2. The device of claim 1 wherein, in response to executing the
program instructions, the audio processor is further configured to
apply an acoustic echo canceller module to the audio signal to
remove echo due to speaker-to-microphone feedback paths.
3. The device of claim 1 wherein the beamformer module employs a
first noise cancellation algorithm that is a fixed noise
cancellation algorithm.
4. The device of claim 1 wherein the beamformer module employs a
first noise cancellation algorithm that is an adaptive noise
cancellation algorithm.
5. The device of claim 1 wherein, in response to executing the
program instructions, the audio processor is further configured to
track stationary or slowly-changing background noise by estimating,
using frequency-domain minimum statistics, the noise spectrum of
the received audio signal after the application of the first noise
cancellation algorithm.
6. The device of claim 1 wherein, in response to executing the
program instructions, the audio processor is further configured to
determine a measured direction-of-arrival by estimating the current
time-delay between the acoustic sensor inputs.
7. The device of claim 6 wherein the measured direction-of-arrival
is estimated using cross-correlation techniques.
8. The device of claim 6 wherein the measured direction-of-arrival
is estimated by analyzing the frequency domain phase differences
between the two acoustic sensor.
9. The device of claim 6 wherein the direction-of-arrival is
estimated separately in different frequency subbands.
10. The device of claim 1 wherein the second noise reduction
algorithm is a Wiener filter.
11. The device of claim 1 wherein the second noise reduction
algorithm is a spectral subtraction filter.
12. The device of claim 1 wherein the target direction-of-arrival
is altered in real-time.
13. The device of claim 1 wherein, in response to executing the
program instructions, the audio processor is further configured to
actively switch between multiple target directions-of-arrival.
14. The device of claim 13 wherein, in response to executing the
program instructions, the audio processor is further configured to
disable actively switching between multiple target
directions-of-arrival when a speaker channel is active.
15. The device of claim 1 wherein, in response to executing the
program instructions, the audio processor is further configured to
use a voice activity detector to determine when voice activity is
present.
16. The device of claim 1 wherein the target direction-of-arrival
includes distinct values for at least two subbands.

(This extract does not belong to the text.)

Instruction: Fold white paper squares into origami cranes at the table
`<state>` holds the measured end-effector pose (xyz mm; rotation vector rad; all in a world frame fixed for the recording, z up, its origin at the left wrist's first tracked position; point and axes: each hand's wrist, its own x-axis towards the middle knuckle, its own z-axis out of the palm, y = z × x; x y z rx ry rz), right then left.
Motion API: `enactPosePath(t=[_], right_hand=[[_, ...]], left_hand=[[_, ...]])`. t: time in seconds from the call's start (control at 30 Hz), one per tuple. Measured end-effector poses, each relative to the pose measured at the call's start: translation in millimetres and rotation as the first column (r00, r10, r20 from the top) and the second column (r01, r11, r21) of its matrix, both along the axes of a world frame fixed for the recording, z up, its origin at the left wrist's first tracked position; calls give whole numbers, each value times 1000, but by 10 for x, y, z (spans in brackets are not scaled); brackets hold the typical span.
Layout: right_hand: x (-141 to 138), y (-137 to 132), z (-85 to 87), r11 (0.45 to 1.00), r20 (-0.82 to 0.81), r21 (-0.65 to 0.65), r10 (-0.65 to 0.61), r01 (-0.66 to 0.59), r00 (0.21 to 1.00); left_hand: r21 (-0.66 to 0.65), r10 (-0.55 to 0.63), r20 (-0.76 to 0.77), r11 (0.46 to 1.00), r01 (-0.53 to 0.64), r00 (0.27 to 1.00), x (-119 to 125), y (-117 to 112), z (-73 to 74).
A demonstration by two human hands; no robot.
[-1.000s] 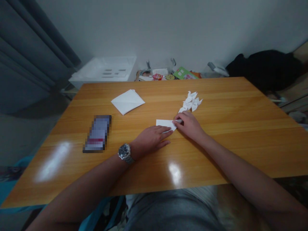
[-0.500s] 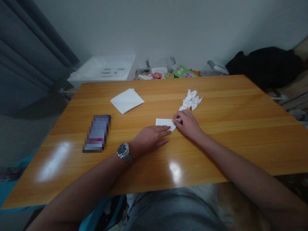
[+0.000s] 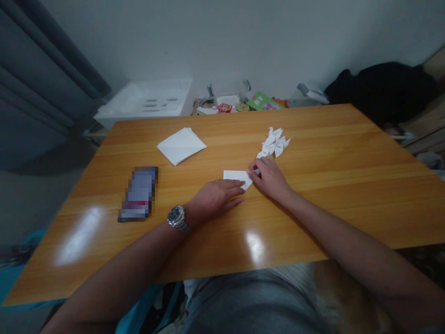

17. A computer implemented method of reducing noise in an audio
signal captured in an audio device comprising the steps of:
receiving an audio signal from two or more acoustic sensors;
applying a beamformer module to employ a first noise cancellation
algorithm to the audio signal; applying a noise reduction
post-filter module to the audio signal, the application of which
includes: estimating a current noise spectrum of the received audio
signal after the application of the first noise cancellation
algorithm; using spatial information derived from the audio signal
received from the two or more acoustic sensors to determine a
measured direction-of-arrival by estimating the current time-delay
between the acoustic sensor inputs; comparing the measured
direction-of-arrival to a target direction-of-arrival; applying a
second noise reduction algorithm to the audio signal in proportion
to the difference between the measured direction-of-arrival and the
target direction-of-arrival; and outputting a single audio stream
with reduced background noise.
18. The method of claim 17 further comprising the step of applying
an acoustic echo canceller module to the audio signal to remove
echo due to speaker-to-microphone feedback paths.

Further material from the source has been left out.